The reply should be an exact repeat of the listing, with no pictures in it.

** Opening Exercise data block **

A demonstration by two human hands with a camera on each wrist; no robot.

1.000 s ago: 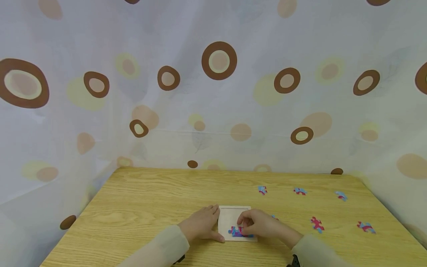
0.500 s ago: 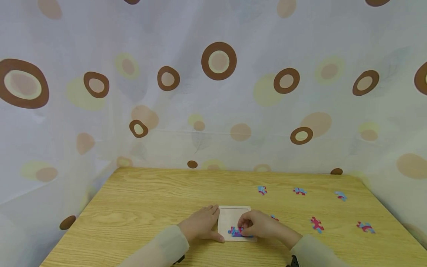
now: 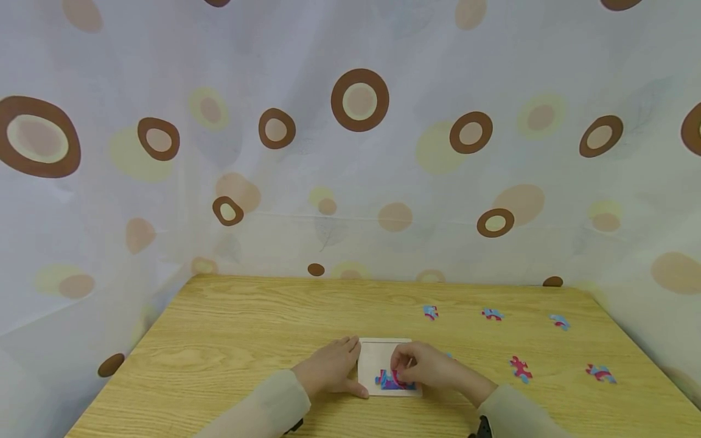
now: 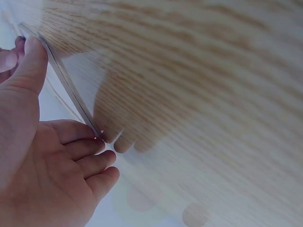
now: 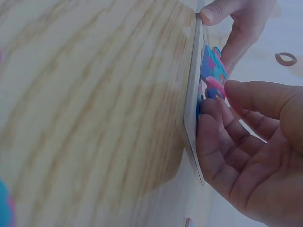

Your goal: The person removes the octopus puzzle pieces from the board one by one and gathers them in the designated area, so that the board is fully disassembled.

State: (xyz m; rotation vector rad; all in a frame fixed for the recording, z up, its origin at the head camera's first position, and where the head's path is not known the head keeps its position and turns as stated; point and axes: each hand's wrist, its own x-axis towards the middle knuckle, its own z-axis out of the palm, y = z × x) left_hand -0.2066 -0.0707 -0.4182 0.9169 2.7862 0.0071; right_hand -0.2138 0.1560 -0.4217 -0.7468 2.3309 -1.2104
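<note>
A small white puzzle tray [image 3: 378, 356] lies on the wooden table, with joined blue, purple and pink puzzle pieces [image 3: 387, 382] along its near side. My left hand [image 3: 331, 365] rests at the tray's left side, thumb on the near corner and fingers fairly straight by the far one. Over the tray's near right part, my right hand [image 3: 427, 365] pinches a pink and blue puzzle piece [image 5: 217, 86] between thumb and fingers, at the joined pieces. Curled fingers partly cover this piece and the tray's right side.
Several loose pieces lie to the right: one puzzle piece [image 3: 431, 312] at the back, a red piece [image 3: 520, 368] and another piece [image 3: 600, 372] farther right. My right wrist mostly hides one more. A patterned curtain [image 3: 361, 243] surrounds the table [image 3: 230, 328].
My right fingers have shifted slightly at the tray's near right part, and more pink of the pinched puzzle piece shows. The left hand stays in place.
</note>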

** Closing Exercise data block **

Exercise response:
A demonstration by two human hands with a camera on each wrist; no robot.

1.000 s ago: 
0.500 s ago: 
now: 
now: 
now: 

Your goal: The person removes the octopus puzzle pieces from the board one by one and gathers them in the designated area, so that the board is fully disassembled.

State: (xyz m; rotation vector rad; all in a frame fixed for the recording, z up, its origin at the head camera's first position, and where the head's path is not known the head keeps its position and turns as stated; point and axes: each hand's wrist, its own x-axis towards the middle knuckle, its own z-axis out of the palm, y = z × x) left_hand -0.2066 -0.0707 -0.4182 0.9169 2.7862 0.0071; right_hand -0.2138 0.1560 -0.4217 -0.7468 2.3309 -1.2104
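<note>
A small white puzzle tray [image 3: 378, 356] lies on the wooden table, with joined blue, purple and pink puzzle pieces [image 3: 387, 382] along its near side. My left hand [image 3: 331, 365] rests at the tray's left side, thumb on the near corner and fingers fairly straight by the far one. Over the tray's near right part, my right hand [image 3: 427, 365] pinches a pink and blue puzzle piece [image 5: 217, 86] between thumb and fingers, at the joined pieces. Curled fingers partly cover this piece and the tray's right side.
Several loose pieces lie to the right: one puzzle piece [image 3: 431, 312] at the back, a red piece [image 3: 520, 368] and another piece [image 3: 600, 372] farther right. My right wrist mostly hides one more. A patterned curtain [image 3: 361, 243] surrounds the table [image 3: 230, 328].
My right fingers have shifted slightly at the tray's near right part, and more pink of the pinched puzzle piece shows. The left hand stays in place.
</note>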

The response to this exercise is now complete.